Fiercer competition and tight margins are expected to put pressure on major Australian banks in the near term. But there are still opportunities to be found, Morningstar analysis shows, with most trading at or below their fair value estimate. 

Westpac (WBC) on Monday became the latest of the big banks to report its half-year earnings, following National Australia Bank (NAB) and ANZ Group (ANZ) late last week.

Much like with ANZ and NAB, Westpac’s first two quarters delivered strong headline net profits—which were up 22% on the previous year to $4 billion.

However, the results were overshadowed by margin headwinds, as intense mortgage and deposit competition means the trajectory is likely down heading into the second half.

Slimmer margins and a surprise move by Westpac to ditch its cost-cutting target, which aimed to bring annual costs down to $8 billion by next year, caused Morningstar to reduce its fair value estimate for Westpac by 3% to $28.00 per share.

Westpac CEO Peter King said services inflation was proving sticky, hampering cost margins.

Despite the margin squeeze, Westpac upped its dividend by 15%, or 70 cents, on the strong profits, implying a payout ratio of 61%, or 64% excluding notable items.

Morningstar has raised its full-year fiscal 2023 dividend per share forecast for Westpac to $1.42 from $1.35, implying a 70% full-year payout.

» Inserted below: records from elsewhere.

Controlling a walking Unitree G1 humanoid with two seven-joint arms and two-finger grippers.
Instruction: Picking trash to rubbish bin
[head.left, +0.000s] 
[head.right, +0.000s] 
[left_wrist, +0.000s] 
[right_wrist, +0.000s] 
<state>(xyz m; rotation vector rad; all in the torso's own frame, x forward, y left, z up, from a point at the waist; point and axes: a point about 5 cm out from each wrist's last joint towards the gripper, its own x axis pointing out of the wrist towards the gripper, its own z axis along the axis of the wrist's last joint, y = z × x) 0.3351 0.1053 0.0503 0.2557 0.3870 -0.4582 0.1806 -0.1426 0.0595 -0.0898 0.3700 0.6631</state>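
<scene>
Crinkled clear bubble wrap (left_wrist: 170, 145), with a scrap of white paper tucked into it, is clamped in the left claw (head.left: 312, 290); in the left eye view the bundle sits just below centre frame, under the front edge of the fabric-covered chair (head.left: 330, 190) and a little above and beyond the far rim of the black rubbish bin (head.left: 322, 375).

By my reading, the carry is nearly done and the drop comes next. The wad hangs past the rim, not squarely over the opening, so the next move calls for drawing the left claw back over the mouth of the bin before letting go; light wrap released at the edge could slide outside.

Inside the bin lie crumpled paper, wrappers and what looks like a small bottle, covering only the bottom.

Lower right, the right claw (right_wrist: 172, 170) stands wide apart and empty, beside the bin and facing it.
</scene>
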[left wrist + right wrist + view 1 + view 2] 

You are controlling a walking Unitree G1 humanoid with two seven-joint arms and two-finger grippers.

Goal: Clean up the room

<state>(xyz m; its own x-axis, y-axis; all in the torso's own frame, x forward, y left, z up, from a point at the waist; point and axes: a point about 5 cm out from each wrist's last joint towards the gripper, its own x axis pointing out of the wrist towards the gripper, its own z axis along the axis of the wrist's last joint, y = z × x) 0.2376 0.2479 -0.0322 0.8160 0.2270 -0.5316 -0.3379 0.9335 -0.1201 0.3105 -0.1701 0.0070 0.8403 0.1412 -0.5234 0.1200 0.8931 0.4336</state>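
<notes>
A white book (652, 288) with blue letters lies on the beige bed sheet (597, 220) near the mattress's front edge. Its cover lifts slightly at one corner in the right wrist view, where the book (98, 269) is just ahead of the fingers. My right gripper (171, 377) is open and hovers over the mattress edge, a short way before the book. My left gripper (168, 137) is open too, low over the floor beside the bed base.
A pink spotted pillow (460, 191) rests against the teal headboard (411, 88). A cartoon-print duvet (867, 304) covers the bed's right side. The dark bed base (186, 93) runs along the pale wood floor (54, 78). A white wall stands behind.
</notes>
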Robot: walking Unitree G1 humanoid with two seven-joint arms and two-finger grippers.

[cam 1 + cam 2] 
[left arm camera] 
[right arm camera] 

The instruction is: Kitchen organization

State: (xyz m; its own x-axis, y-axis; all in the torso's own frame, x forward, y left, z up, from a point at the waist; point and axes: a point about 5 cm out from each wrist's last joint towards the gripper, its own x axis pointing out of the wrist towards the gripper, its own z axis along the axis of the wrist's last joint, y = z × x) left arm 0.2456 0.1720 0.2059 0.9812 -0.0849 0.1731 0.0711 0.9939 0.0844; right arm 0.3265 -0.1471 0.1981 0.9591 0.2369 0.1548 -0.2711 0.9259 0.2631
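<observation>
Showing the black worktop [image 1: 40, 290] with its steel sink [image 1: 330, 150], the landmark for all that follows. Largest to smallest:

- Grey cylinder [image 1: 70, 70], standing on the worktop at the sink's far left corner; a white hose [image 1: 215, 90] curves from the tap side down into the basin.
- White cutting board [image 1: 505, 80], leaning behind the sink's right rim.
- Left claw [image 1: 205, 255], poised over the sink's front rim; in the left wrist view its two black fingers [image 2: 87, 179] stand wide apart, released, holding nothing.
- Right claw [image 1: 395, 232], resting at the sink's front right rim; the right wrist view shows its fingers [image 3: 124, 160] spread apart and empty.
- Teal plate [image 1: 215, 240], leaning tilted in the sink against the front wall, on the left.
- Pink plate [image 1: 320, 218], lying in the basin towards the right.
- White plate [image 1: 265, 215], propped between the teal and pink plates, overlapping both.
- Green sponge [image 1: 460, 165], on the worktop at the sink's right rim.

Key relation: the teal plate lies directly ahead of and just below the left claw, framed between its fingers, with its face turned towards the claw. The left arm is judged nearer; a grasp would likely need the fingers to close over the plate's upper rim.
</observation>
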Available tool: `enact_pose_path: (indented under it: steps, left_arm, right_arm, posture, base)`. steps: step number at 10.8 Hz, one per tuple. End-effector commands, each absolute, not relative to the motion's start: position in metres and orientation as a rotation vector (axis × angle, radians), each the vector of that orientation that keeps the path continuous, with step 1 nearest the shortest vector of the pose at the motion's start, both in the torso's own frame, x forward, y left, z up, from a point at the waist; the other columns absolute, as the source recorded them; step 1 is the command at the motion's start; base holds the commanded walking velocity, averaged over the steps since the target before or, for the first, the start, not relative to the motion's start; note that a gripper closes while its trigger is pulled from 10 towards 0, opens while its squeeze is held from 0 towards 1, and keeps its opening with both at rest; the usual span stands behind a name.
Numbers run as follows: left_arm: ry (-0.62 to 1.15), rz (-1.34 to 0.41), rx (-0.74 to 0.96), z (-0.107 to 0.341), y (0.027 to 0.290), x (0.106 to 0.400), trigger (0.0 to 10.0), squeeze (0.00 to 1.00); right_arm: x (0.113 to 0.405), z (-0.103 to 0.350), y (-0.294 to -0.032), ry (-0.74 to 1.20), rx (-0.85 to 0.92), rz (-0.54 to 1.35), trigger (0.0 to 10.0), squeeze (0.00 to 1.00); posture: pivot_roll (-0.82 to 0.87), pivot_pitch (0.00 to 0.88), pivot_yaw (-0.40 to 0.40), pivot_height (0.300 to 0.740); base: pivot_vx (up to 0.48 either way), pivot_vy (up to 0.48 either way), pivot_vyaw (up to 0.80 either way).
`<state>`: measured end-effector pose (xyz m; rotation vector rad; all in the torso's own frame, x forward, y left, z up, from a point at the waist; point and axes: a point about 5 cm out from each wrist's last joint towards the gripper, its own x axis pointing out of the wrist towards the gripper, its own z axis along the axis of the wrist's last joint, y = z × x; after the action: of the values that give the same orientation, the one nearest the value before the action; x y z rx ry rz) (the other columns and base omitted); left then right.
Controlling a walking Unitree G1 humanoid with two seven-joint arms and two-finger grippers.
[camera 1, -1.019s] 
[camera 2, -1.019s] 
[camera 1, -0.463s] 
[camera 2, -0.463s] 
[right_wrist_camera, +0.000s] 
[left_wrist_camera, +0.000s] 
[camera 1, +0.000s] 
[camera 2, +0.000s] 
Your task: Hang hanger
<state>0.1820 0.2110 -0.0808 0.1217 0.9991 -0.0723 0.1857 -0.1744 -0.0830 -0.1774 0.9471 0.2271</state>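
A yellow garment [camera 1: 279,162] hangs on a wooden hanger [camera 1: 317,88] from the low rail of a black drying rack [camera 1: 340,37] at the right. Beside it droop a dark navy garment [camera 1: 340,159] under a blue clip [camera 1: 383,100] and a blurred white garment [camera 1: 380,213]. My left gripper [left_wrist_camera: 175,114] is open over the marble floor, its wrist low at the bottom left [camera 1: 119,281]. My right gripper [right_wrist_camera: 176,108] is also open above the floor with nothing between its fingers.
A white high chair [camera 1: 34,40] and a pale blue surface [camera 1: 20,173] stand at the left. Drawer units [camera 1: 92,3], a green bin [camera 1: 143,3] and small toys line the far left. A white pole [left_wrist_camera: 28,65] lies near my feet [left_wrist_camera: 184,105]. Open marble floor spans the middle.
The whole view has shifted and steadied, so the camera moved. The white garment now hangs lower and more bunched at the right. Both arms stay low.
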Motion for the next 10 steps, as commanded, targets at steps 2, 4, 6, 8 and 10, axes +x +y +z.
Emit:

Bank margins peak sooner than expected


Banks generally profit from rising interest rates because of what's known as net interest margins (NIM)—the difference between what a bank earns from loan interest, and the interest it pays to depositors. 

But intense competition means lenders are offering greater discounts to new loan customers, and better savings rates to depositors—narrowing the spread. 

Banking analyst Nathan Zaia says Morningstar lowered its NIM forecast to 1.9% from 2.0%, which including notable items was 1.96% in the first half.

"The negative revenue impact is mitigated by higher noninterest income and a larger asset base, with our fiscal 2023 revenue forecast reduced by around 3%."

But this is more than offset by lower operating expense and bad debt forecasts, Zaia says. Morningstar's fiscal 2023 profit forecast for Westpac implies its second-half profit to come in 11% below the first half.

Morningstar is forecasting similar second-half dips for NAB and ANZ, as margin tailwinds come off and profit margins are further squeezed.

CBA on Tuesday delivered a third quarter earnings update, which showed a decline in net interest margins—which the bank says is primarily due to "continued competitive pressure in home loan pricing and customers switching to higher yielding deposits."

The undervalued Big Four Banks


Shares in all four of Australia’s big banks rallied on Monday, with NAB leading the way with a 1.96% bump. But it wasn’t enough to shrug off the declines seen across the financial services sector in recent months.

Morningstar’s Australia Financial Service Index is now down around 4% year-to-date, compared to a 1.95% rise for Morningstar’s broader Australian market index.

Two morningstar indices

All four major Australian banks are now trading in the red compared to their prices a year ago. NAB has fallen the most—hit hard after its results late last week, to sit more than 11% down on its price 12 months ago.

Based on Morningstar’s fair value estimates, however, ANZ and Westpac are continuing to screen as undervalued, while shares in NAB are in 3-star, “fairly valued” territory.

Commonwealth Bank of Australia (CBA) remains the only of the nation’s big four banks to be classified as a 2-star, “overvalued” stock by Morningstar, with shares trading around a 11% premium to their fair value estimate of $87 per share.